I think some folks may have misunderstood my point. I'm not saying people MUST offer critiques of these things. I'm saying that in the past, when folks HAVE gone above and beyond and offered these critiques they have been attacked. Ironically, the worst attacks I've ever gotten over these critiques never came from the actual author who would initiate the question, but other people who got offended on behalf of the author. I've seen folks make relatively mundane suggestions over certain plot points or offer feedback and get blasted by other people, not the actual author asking for feedback. it's weird. There were a few instances where I would get private messages from the original posters along the lines of "sorry the thread got sidetracked. What was it again you were saying about..." and they would continue to pick my brain privately. Meanwhile, the thread would devolve into nonsense as people would get all bent out of shape that someone dared to take the time to read the OP's excerpt and offer a critique...that the OP was asking for. 
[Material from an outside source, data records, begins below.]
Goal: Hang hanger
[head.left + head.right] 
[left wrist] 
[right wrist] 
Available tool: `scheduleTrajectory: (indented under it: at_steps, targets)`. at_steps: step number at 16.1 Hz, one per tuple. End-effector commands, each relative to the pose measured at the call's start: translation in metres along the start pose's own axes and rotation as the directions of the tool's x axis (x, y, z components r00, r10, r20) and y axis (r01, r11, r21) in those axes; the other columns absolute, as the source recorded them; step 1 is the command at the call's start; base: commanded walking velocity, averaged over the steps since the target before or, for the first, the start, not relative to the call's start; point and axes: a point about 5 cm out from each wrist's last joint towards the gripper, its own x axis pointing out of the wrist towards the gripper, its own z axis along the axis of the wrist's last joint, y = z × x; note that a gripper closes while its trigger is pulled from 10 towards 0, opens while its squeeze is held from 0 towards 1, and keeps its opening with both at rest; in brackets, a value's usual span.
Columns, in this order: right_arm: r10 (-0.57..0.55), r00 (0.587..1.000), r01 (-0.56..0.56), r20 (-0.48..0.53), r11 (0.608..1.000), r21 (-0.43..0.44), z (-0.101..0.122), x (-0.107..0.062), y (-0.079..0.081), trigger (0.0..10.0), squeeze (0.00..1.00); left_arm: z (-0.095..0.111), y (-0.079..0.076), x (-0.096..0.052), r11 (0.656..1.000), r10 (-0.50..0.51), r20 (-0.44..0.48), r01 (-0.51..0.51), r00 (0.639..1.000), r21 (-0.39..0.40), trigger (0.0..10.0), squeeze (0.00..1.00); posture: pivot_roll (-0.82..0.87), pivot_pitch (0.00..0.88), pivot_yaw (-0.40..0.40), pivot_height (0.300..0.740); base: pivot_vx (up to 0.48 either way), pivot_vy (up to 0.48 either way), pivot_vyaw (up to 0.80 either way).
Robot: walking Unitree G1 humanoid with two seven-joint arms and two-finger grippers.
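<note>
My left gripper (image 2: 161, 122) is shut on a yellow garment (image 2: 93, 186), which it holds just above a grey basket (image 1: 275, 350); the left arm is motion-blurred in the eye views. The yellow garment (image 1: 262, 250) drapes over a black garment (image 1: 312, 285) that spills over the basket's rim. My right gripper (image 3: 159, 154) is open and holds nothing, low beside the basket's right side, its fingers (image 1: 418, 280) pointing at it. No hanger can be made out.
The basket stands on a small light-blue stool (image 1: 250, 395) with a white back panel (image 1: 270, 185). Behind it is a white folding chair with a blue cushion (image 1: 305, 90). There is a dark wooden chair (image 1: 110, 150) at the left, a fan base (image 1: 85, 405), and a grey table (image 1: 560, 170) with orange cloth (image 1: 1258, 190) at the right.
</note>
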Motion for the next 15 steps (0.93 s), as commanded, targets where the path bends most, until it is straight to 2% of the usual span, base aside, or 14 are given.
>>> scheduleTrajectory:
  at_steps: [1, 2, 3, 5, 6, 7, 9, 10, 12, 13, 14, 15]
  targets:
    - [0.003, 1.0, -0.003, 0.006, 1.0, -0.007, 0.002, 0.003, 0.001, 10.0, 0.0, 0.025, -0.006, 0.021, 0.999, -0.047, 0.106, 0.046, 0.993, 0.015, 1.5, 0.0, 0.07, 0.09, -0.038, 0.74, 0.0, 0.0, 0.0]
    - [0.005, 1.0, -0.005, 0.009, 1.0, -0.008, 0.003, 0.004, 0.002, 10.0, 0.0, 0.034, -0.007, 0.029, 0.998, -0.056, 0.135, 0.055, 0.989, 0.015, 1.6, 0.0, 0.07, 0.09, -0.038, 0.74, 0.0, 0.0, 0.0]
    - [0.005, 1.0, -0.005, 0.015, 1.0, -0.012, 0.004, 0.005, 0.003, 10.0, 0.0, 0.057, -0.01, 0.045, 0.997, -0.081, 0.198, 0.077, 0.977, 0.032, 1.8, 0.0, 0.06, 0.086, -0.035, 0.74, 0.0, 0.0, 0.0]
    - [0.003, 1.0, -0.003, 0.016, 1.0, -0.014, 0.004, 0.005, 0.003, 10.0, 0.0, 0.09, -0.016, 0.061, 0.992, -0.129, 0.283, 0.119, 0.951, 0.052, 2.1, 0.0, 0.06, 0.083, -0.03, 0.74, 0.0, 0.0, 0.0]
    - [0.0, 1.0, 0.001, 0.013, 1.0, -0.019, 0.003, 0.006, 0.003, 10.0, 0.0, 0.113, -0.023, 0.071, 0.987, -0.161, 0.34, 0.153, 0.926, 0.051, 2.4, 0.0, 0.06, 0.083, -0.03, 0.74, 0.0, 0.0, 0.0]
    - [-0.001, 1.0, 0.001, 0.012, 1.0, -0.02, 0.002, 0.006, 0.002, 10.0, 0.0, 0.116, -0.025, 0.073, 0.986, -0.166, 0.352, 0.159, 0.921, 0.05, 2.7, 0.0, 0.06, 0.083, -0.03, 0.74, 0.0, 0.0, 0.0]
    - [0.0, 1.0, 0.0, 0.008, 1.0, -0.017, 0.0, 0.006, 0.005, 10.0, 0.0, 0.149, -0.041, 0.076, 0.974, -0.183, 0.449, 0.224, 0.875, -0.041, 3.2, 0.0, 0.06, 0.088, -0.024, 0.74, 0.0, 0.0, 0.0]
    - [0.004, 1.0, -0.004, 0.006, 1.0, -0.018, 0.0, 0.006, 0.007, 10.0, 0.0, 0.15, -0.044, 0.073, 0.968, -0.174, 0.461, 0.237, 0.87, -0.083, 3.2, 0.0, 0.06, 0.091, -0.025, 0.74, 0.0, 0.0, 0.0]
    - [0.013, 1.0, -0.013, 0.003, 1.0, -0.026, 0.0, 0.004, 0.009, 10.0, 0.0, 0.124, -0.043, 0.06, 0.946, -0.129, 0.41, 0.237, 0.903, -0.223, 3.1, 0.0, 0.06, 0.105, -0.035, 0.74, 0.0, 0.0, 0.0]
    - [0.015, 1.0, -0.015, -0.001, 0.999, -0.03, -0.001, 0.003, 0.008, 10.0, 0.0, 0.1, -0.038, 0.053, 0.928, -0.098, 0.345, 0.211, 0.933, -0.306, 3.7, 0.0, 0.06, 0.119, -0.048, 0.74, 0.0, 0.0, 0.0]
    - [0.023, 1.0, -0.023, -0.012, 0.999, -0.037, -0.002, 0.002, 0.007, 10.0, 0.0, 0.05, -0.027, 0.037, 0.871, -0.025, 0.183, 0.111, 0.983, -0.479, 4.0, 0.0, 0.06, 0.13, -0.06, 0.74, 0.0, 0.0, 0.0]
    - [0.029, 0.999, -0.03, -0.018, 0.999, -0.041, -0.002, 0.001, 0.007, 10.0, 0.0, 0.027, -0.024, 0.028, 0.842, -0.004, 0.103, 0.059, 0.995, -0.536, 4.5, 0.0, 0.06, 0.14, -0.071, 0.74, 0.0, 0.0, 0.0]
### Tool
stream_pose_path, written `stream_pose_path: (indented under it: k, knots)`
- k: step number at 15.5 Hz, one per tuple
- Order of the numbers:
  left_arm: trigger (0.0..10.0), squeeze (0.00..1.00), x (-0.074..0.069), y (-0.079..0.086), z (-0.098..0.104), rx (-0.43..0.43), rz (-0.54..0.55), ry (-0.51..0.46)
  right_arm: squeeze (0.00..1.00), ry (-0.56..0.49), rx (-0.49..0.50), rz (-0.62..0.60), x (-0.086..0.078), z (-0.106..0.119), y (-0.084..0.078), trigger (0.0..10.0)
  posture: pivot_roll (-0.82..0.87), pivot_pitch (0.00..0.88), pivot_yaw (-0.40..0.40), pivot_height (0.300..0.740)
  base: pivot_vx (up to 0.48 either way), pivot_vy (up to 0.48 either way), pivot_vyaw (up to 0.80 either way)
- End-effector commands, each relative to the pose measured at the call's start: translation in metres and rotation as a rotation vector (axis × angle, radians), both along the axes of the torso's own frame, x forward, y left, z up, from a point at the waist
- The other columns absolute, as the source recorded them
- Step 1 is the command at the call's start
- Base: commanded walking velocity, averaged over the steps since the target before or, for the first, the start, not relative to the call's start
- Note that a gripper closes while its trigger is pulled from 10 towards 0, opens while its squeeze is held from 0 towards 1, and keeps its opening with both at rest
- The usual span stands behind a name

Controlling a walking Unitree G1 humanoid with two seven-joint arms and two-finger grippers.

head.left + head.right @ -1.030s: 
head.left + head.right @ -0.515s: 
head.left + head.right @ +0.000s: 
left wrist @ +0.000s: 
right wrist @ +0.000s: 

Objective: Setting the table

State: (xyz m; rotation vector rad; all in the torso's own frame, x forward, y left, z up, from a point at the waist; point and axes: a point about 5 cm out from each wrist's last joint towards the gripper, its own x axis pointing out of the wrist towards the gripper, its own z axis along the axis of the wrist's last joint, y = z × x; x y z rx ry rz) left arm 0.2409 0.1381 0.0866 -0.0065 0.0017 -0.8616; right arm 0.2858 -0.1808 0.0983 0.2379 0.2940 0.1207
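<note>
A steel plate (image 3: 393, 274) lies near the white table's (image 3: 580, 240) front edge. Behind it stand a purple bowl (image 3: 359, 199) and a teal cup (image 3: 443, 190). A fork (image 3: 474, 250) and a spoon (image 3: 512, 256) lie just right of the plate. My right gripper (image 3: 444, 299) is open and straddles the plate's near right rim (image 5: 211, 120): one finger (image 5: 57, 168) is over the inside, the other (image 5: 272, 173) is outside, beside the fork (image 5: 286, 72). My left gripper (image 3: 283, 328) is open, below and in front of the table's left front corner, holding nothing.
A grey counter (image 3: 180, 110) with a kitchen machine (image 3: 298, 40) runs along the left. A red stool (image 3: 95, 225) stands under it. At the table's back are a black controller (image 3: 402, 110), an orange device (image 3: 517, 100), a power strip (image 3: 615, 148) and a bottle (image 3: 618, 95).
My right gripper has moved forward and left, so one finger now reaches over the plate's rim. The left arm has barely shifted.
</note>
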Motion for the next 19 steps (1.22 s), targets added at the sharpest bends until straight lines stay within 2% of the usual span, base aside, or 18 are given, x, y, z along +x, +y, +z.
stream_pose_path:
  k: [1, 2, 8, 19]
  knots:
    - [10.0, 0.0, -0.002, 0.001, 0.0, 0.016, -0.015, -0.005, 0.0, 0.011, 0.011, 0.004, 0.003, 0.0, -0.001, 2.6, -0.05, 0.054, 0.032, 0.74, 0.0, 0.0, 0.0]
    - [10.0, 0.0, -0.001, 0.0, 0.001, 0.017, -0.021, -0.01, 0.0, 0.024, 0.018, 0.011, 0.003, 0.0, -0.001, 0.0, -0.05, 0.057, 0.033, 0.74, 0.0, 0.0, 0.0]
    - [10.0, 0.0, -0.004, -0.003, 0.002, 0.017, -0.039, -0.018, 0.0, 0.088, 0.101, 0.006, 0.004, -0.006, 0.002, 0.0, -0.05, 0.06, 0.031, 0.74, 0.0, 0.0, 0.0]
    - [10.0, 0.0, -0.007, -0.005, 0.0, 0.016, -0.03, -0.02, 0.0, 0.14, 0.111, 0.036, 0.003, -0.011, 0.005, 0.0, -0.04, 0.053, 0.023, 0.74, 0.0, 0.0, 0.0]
And honestly, you can't even tell someone they need an editor anymore without THAT devolving into an attack on the editing professional and people piling on about how they don't need editors because they have great beta readers or can edit themselves.


----------



## Becca Mills (Apr 27, 2012)

vrabinec said:


> And those of us who aren't, are pretending to be and would rather not shatter the illusion, so that when our long overdue book comes out, we can trick the readers who peruse the boards into not dismissing it offhand.


I'd say those of us with only _one_ book out are in the same boat.


----------



## sweetcrabhoney18 (Dec 10, 2012)

You'd most likely more money writing what you love than writing what you hate. I do understand however, "follow the money." but that only works if you are able to commit to it. Just write what you and enjoy and you will enjoy the profits even more.


----------



## Becca Mills (Apr 27, 2012)

Bards and Sages (Julie) said:


> I think some folks may have misunderstood my point. I'm not saying people MUST offer critiques of these things. I'm saying that in the past, when folks HAVE gone above and beyond and offered these critiques they have been attacked. Ironically, the worst attacks I've ever gotten over these critiques never came from the actual author who would initiate the question, but other people who got offended on behalf of the author. I've seen folks make relatively mundane suggestions over certain plot points or offer feedback and get blasted by other people, not the actual author asking for feedback. it's weird. There were a few instances where I would get private messages from the original posters along the lines of "sorry the thread got sidetracked. What was it again you were saying about..." and they would continue to pick my brain privately. Meanwhile, the thread would devolve into nonsense as people would get all bent out of shape that someone dared to take the time to read the OP's excerpt and offer a critique...that the OP was asking for.
> 
> And honestly, you can't even tell someone they need an editor anymore without THAT devolving into an attack on the editing professional and people piling on about how they don't need editors because they have great beta readers or can edit themselves.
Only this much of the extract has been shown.